Successivamente, dopo io aver ricevuto il rimborso della P.N. per € 36.639.385 (di cui € 29.574.980,00 per capitale ed € 7.064.405,00 per interessi), la contribuente società ha rimborsato il finanziamento, comprensivo degli interessi passivi nel frattempo maturati, ad Europa Opportunity per € 36.286.780,56, concludendo l’operazione con € 352.604,44 a fronte della provvista iniziale di € 415.000,00. E’ anche pacifico che la società I.G. nel 2008 era al suo primo anno di vita e non ha effettuato altre operazioni tranne questa di natura finanziaria, oggetto di contestazione da parte dell’Ufficio, che, pur generando un interesse attivo di euro 7.064.405,00, nel contempo è risultata portatrice di una perdita secca di circa 6.500.000 di euro. La perdita si è verificata perché alla data del 22 dicembre 2008 il rapporto di cambio tra le valute euro e dollaro è risultato di 1,4270, quindi inferiore alla quotazione di euro 1,4380, che era l’importo prefissato nel contratto all’art. 3, mentre alla data del 26 settembre 2008, data di acquisto del titolo, il rapporto era di 1,4640.
La perdita della società doveva essere quindi calcolata tenendo conto degli interessi passivi maturati sul finanziamento per euro 486.780,56 oltre che della perdita di euro 6.640.020,25, per un importo complessivo di euro 7.126.800,81, a fronte di interessi attivi di euro 7.064.405,48. La perdita della società si riduceva, quindi, a soli euro 62.395,33.
8.1. Nonostante la perdita molto consistente, i soci e la società hanno beneficiato di un credito d’imposta di notevole valore.
8.2. Invero, l’art. 165 del d.P.R. n. 917 del 1986 (credito d’imposta per i redditi prodotti all’estero) prevede, al primo comma, che “se alla formazione del reddito complessivo concorrono redditi prodotti all’estero, le imposte ivi pagate a titolo definitivo su tali redditi sono ammesse in detrazione dall’imposta netta dovuta fino alla concorrenza della quota d’imposta corrispondente al rapporto tra i redditi prodotti all’estero ed il reddito complessivo al netto delle perdite di precedenti periodi di imposta ammesse in diminuzione”.
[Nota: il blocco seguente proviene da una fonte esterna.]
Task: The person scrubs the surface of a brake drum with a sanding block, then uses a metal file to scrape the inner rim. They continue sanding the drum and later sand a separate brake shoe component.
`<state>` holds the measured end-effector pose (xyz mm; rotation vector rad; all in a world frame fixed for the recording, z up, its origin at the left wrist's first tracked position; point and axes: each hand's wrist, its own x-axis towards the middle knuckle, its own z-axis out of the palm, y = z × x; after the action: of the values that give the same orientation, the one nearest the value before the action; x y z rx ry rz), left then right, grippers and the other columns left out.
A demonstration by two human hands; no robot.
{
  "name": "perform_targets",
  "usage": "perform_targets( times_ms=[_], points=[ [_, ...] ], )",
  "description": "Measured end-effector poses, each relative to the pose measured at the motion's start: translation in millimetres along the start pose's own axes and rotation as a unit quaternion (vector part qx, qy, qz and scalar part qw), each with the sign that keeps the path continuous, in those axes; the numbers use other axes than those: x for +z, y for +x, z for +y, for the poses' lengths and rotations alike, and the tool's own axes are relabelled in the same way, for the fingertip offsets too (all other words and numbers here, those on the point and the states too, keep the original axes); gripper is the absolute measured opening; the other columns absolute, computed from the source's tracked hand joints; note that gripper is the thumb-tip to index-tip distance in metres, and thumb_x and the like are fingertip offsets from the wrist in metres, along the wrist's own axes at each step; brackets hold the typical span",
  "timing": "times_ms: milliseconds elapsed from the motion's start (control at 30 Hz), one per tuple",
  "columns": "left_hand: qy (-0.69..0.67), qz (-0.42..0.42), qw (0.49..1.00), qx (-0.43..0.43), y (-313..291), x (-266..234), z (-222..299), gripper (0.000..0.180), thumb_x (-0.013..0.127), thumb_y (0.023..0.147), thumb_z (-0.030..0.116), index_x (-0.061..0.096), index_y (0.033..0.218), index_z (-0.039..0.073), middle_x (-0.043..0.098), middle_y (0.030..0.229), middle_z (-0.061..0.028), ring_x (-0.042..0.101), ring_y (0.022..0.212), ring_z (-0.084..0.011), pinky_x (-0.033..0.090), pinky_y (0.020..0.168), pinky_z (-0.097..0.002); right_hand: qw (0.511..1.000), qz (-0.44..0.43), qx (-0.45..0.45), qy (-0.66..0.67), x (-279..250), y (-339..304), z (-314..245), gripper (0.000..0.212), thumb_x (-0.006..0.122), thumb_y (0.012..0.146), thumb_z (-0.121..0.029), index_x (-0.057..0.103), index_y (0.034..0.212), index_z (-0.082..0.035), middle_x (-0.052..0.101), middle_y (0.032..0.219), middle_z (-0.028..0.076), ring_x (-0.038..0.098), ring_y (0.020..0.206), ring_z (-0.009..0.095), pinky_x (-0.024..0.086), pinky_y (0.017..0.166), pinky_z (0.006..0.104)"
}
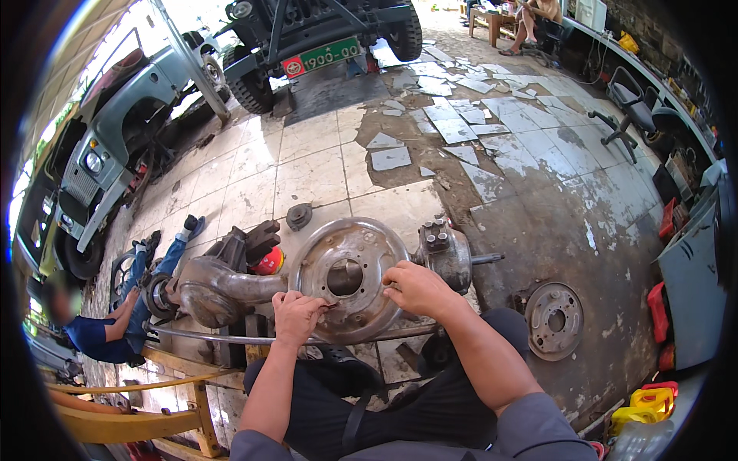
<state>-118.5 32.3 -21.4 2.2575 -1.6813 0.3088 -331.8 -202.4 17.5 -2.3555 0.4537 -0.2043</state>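
A round, worn metal brake backing plate [314,257] with a large centre hole is in front of me, between my knees. My left hand [298,316] is closed at its lower left face, thumb and fingers pinched on something too small to make out. On the plate's right side, my right hand [421,290] is closed with curled fingers gripping the edge. Left of the plate lies a heavy axle housing [215,286]. Beyond my right hand is a steering knuckle [450,250] with a shaft sticking out. A long metal rod [223,337] runs below the plate.
A second backing plate [573,311] lies on the floor to the right. A flanged metal part [299,216] rests on the tiles ahead. A yellow frame [131,424] stands at lower left, near a seated person [104,334]. Broken tiles [450,127] and vehicles are farther off.
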Motion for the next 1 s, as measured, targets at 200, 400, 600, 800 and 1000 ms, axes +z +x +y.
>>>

8.3. Inoltre, l’art. 11 della legge 10 luglio 1982, n. 562, convenzione Italia – Portogallo per evitare doppie imposizioni, prevede al quarto comma che “ai fini del presente articolo il termine “interessi” designa i redditi dei titoli del debito pubblico, delle obbligazioni di prestiti e dei crediti di qualsiasi natura, nonché ogni altro provento assimilabile ai redditi di somme date in prestito in base alla legislazione fiscale dello Stato da cui i redditi provengono”.
L’art. 22 della legge n. 562 del 1982 (disposizioni per evitare la doppia imposizione) prevede, al secondo comma, che “se un residente dell’Italia possiede elementi di reddito che sono imponibili in Portogallo, l’Italia, nel calcolare le proprie imposte sul reddito specificate nell’art. 2 della presente convenzione, può includere nella base imponibile di tali imposte detti elementi di reddito a meno che espresse disposizioni della presente convenzione non stabiliscono diversamente”.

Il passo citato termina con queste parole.